Papst Leo XIV. lädt uns ein, Gesicht und Stimme als heilige Zeichen unserer Würde zu schützen und echte, menschliche Begegnung zu fördern. Angesicht und Stimme sind heilig. Sie wurden uns von Gott geschenkt, der uns nach seinem Bild und Gleichnis geschaffen und uns mit dem Wort, das er selbst an uns gerichtet hat, ins Leben gerufen hat, dem Wort, das über hunderte Jahre zunächst in den Stimmen der Propheten widerhallte. Dieses Wort – diese Selbstmitteilung Gottes – haben wir direkt hören und sehen können (vgl. 1 Joh 1,1-3), weil es sich in der Stimme und im Antlitz Jesu zu erkennen gegeben hat.
In einer Zeit, in der künstliche Intelligenz Inhalte und Beziehungen simuliert und Algorithmen schnelle Emotionen sowie Polarisierung belohnen, sollen wir wachsam bleiben, prüfen und unser eigenes Denken nicht aus der Hand geben.

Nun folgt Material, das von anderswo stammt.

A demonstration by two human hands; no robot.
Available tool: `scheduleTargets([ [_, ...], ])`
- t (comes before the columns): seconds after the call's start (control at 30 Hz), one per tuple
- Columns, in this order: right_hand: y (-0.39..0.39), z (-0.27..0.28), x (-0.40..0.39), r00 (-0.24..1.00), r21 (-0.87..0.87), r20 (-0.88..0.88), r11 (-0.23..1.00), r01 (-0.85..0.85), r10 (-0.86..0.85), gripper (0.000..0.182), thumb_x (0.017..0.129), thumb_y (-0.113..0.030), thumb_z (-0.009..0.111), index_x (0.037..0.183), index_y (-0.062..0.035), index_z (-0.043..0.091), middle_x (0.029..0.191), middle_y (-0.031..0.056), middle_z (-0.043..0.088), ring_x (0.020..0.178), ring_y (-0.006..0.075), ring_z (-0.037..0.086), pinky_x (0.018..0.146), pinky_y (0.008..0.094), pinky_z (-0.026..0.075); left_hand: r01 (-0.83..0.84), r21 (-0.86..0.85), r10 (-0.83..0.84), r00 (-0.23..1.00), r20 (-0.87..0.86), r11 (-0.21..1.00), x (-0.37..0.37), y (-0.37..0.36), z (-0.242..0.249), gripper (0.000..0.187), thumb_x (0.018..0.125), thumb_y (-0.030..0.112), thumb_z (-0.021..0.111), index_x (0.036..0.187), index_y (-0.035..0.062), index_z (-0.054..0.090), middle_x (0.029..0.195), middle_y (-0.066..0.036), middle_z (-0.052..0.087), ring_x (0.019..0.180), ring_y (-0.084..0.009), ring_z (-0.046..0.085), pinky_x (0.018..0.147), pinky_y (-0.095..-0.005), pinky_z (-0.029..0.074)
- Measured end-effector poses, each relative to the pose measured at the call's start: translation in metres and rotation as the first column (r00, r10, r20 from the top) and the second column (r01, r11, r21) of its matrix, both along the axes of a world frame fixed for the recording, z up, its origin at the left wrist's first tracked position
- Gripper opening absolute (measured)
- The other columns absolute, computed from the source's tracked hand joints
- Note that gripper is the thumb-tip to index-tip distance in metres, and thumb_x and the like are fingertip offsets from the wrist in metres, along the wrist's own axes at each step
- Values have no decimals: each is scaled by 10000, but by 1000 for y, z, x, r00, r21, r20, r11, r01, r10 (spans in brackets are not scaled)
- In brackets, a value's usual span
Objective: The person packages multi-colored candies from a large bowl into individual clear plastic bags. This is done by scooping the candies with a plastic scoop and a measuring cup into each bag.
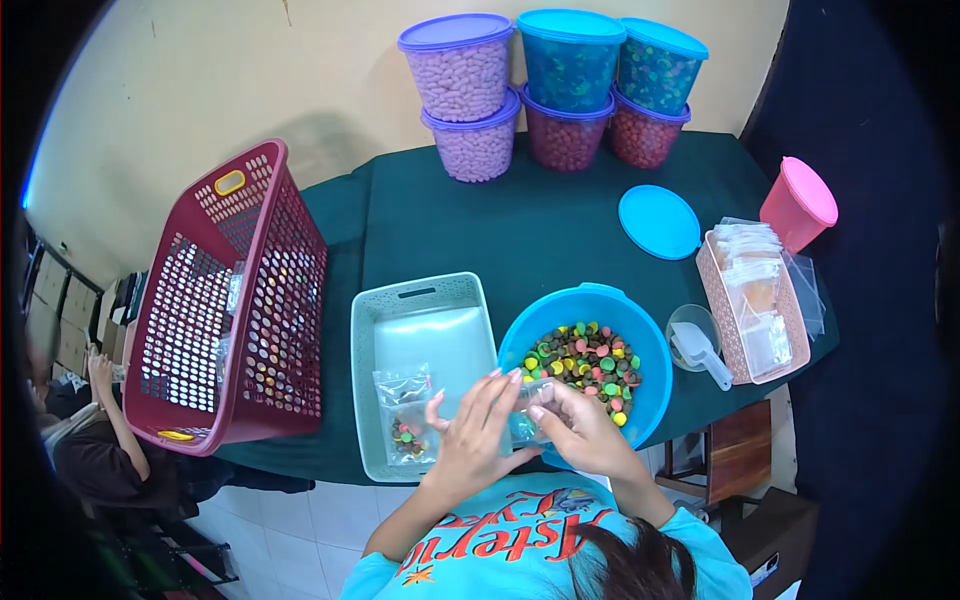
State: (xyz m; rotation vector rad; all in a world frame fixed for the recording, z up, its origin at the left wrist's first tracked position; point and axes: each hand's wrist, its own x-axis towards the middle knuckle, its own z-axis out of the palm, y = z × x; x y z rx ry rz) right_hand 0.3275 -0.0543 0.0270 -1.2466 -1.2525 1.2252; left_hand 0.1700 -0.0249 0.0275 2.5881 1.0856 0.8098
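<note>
In front of my chest, both hands meet at a small clear plastic bag (524,412) by the near left rim of a blue basin (655,345). My right hand (585,432) pinches the bag between thumb and fingers. My left hand (475,435) has long, slanted fingers along the bag's left side and its thumb beneath; it grips the bag too, partly hiding it. Brown, pink, green and yellow round candies (585,365) lie in the basin. Left of my hands, a pale green tray (362,370) holds a clear bag of the same candies (408,430).
A tall maroon basket (285,300) stands at left, with bags inside. A pink basket (745,350) of clear bags, a white scoop (700,350), a blue lid (660,222) and a pink tub (795,210) are at right. Lidded tubs (470,150) line the back. Another person (100,450) sits lower left.
</note>
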Motion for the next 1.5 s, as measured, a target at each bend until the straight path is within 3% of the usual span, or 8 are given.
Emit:
scheduleTargets([
  [0.57,-20,33,74,901,54,-129,910,-411,415,364,837,-131,516,1156,33,452,1030,135,573,873,172,575,767,316,446,-124,5,123,991,56,992,51,-34,14,826,471,342,795,1180,85,460,1089,-57,518,1025,-206,488,961,-487,80],
  [0.7,-27,46,110,927,208,-65,914,-349,369,322,807,-117,551,1115,-26,532,1023,111,589,898,169,566,797,306,430,-143,-3,142,974,174,990,51,-37,11,798,448,311,782,1135,40,478,1044,-90,542,964,-240,520,952,-472,212],
  [0.8,-28,30,153,984,316,99,942,113,-151,190,779,-84,564,958,-51,619,913,83,639,842,179,590,793,311,427,-241,-226,329,742,585,944,35,-37,-12,733,532,358,748,1109,-11,489,1042,-123,524,943,-242,520,813,-398,402],
  [0.9,-29,-9,209,606,354,578,837,417,-547,226,753,-85,572,967,-15,553,900,146,596,834,298,558,747,375,419,-223,-370,431,521,737,902,13,-37,-31,734,597,447,701,1111,-29,484,1036,-119,509,930,-218,513,773,-356,437],
  [0.97,-45,-36,242,415,257,801,874,413,-432,288,737,-97,585,1002,-2,526,969,163,565,900,330,516,789,405,396,-177,-447,478,431,766,877,10,-35,-30,753,624,501,672,1117,-34,479,1036,-111,501,925,-201,509,781,-347,434],
  [1.1,-63,-76,267,463,147,791,858,492,-401,306,728,-105,599,1007,-3,525,998,174,558,943,333,505,826,401,386,-218,-450,495,502,709,866,9,-34,-25,785,638,578,602,1117,-31,473,1058,-114,471,918,-201,499,787,-336,421],
  [1.17,-66,-87,269,492,129,768,853,506,-409,301,726,-105,601,1001,-4,531,996,179,561,948,337,506,830,397,388,-168,-462,491,285,823,871,13,-33,-28,799,629,601,569,1116,-25,472,1074,-111,458,939,-201,486,793,-327,405],
  [1.5,-61,-87,255,507,-15,756,763,646,-414,305,652,-169,697,890,-5,601,725,135,626,667,269,610,620,357,467,-139,-474,489,376,787,869,6,-27,-36,818,617,619,544,1120,-22,468,1092,-105,447,959,-201,478,799,-316,393],
])
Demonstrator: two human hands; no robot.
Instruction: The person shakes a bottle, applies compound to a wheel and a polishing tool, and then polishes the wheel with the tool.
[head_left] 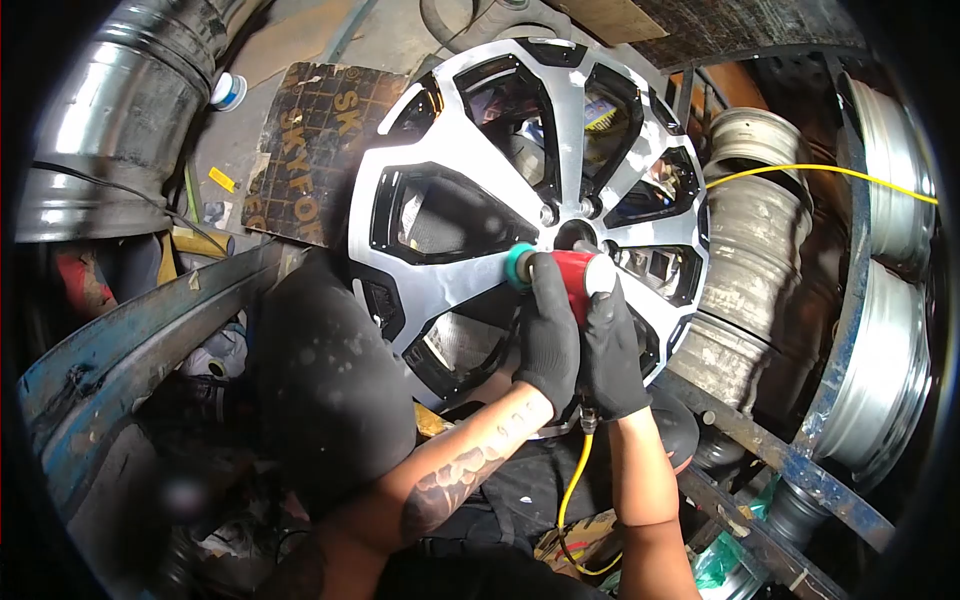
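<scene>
A large alloy wheel rim (pixel 450 285) with silver spoke faces and black pockets stands tilted in front of my knees. Both my hands wear black gloves and are closed around a red air sander (pixel 572 272). My left hand (pixel 550 335) wraps its left side, near the small round green pad (pixel 517 265). On the other side, my right hand (pixel 612 350) grips the body by its pale end. The pad is right at a spoke, just below the hub hole (pixel 575 235). From the tool's lower end runs a yellow air hose (pixel 575 480).
Stacked bare rims (pixel 755 230) lie at the right, with more rims (pixel 880 370) behind a metal rack frame (pixel 835 360). A blue metal beam (pixel 130 330) crosses the left side. Printed cardboard (pixel 315 150) lies behind the wheel, and a shiny rim barrel (pixel 120 130) is at upper left.
</scene>
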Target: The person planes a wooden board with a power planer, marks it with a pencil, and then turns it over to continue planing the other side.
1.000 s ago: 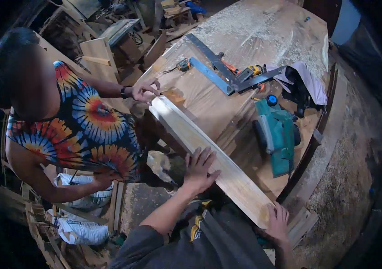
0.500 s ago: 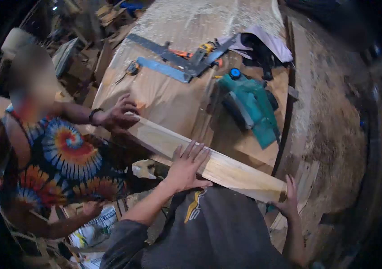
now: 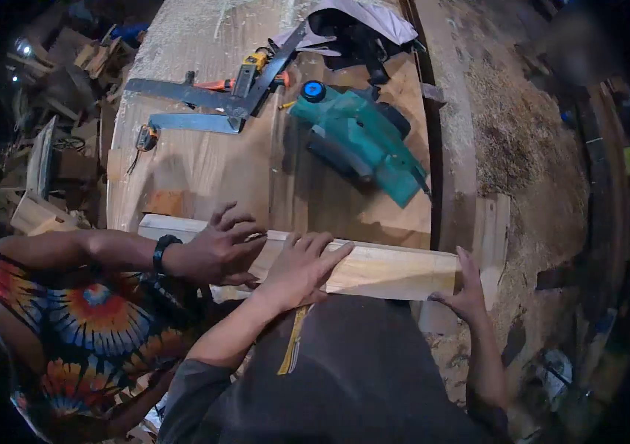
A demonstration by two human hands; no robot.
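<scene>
A long pale wooden board point(image 3: 396, 270) lies across the front of me, against my dark shirt point(image 3: 359, 355). My left hand point(image 3: 296, 270) is on the board near its middle, fingers draped over its upper edge. The right end of the board sits in my right hand point(image 3: 470, 285), its fingers up along the end and the thumb at the lower edge. Beside my left hand, another person's hand point(image 3: 219, 248) with a dark wristband is over the board's left part, fingers spread. That arm hides some of the board.
Past the board is a wide wooden work surface point(image 3: 204, 159) with shavings on it. On it are a green power planer point(image 3: 363, 140), metal squares point(image 3: 196, 122), a tape measure point(image 3: 146, 138), an orange-handled tool point(image 3: 215, 85) and a pale cloth point(image 3: 370, 22). Scrap wood point(image 3: 56, 163) is piled at left.
The board has turned from slanting to nearly level in view, its right end now higher. The other person's hand has moved from the far left end toward my left hand. My view has shifted.
</scene>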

Der Papst ruft zu einer möglichen Allianz mit der Technik auf, getragen von Verantwortung, Zusammenarbeit und Bildung, mit klarer Kennzeichnung künstlicher Inhalte, Schutz der Urheberschaft und Stärkung der Medien‑ und KI‑Kompetenz in Kirche und Gesellschaft.
So wird unsere Kommunikation Dienst am Gemeinwohl: Sie sucht die Wahrheit, schützt die Person und achtet in jedem Menschen das Abbild Gottes.